MATI successfully pursued two approaches to closing the addiction treatment gap (the difference between the number of people who need treatment for addictions and those who actually receive it).
Strategy 1: Advocacy for expanded health insurance and parity
MATI worked to ensure that everyone in Wisconsin has health insurance that includes addiction and mental health coverage on a parity basis. The Public Policy Institute played a major role in 2009-10 in Wisconsin’s decision to require parity in the BadgerCare Benchmark Plan, and in persuading the Legislature and Governor to enact the Wisconsin Parity Act, which requires small and large group insurance policies sold in the state to cover addiction and mental health treatment on a parity basis.

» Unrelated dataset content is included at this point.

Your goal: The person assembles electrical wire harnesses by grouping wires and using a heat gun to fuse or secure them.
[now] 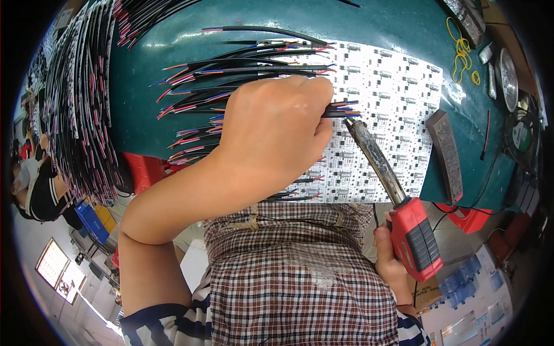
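Observation:
My left hand (277, 124) is closed round black cables (333, 111); their red, blue and brown wire ends stick out past the thumb side. Beneath those ends lies a white panel of small circuit boards (398, 104). In my right hand (389, 262), partly hidden at the lower right, is a soldering iron (381, 164) with a red and black handle. Its dark tip is close beside the wire ends; whether they touch, I cannot tell. More black cables (231, 71) lie in a row, with one end along the panel and stripped ends pointing left.
A thick bundle of cables (78, 98) hangs at the table's left edge, with another (150, 17) at the far left. Right of the panel lie a dark grey bar (445, 155), yellow bands (460, 52) and a round metal dish (508, 78). A small black fan (521, 128) stands at the right edge.

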Tool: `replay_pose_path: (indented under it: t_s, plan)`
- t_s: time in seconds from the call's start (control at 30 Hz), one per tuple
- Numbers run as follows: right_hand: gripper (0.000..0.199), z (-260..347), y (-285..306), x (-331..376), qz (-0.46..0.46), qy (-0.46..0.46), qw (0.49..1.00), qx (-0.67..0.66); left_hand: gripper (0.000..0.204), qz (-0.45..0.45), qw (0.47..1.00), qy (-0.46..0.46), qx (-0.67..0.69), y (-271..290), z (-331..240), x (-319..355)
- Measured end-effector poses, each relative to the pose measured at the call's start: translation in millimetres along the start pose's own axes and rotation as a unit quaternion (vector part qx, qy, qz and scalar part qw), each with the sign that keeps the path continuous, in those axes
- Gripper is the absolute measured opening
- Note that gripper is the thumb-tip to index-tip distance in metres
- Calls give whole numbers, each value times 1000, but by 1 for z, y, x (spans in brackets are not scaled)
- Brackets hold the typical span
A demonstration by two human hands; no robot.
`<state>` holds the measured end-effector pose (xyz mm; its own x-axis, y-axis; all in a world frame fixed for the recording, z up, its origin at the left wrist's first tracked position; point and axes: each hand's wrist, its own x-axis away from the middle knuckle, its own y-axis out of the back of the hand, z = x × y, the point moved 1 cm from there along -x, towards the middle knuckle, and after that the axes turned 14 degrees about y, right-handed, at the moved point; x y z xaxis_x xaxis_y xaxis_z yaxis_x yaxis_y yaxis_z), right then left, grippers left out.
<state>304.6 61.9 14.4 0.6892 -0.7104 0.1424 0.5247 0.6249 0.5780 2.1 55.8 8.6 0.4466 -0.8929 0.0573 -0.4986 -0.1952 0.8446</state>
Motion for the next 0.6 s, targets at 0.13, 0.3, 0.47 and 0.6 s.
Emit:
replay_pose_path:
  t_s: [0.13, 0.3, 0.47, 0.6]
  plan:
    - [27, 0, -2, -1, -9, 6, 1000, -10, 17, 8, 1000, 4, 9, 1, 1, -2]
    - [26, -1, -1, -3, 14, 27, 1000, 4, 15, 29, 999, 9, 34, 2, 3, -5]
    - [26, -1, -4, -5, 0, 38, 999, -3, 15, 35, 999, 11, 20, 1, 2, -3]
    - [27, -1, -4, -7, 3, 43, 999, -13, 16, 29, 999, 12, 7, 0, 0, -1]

Additionally, because insurance parity alone doesn’t mean that people can actually access the treatment they need, the Public Policy Institute implemented the statewide Making Parity Real series of symposia. This series, held in nine cities across Wisconsin between November 2009 and August 2011, explored which changes can be made to state laws, budgets, rules and regulations, and standards to increase access to treatment, and improve quality of care for the treatment of mental health and addiction conditions.
Strategy 2: Facilitating improved treatment delivery
MATI also played a lead role in helping to integrate the delivery of addiction treatment services in Milwaukee County with mental health services, other health services, and employment, housing and other supportive services. In 2009-10, we worked to include up-to-date information about local addiction providers in the searchable, web-based directory of mental health providers created by Mental Health America-Wisconsin. Additionally, MATI worked to improve services for people suffering from addiction so that they were identified appropriately, assessed accurately, and received timely and ongoing treatment as needed.
MATI was sponsored by a national grant from the Open Society Foundations with additional local funding from the Greater Milwaukee Foundation, Helen Bader Foundation and the Zilber Family Foundation.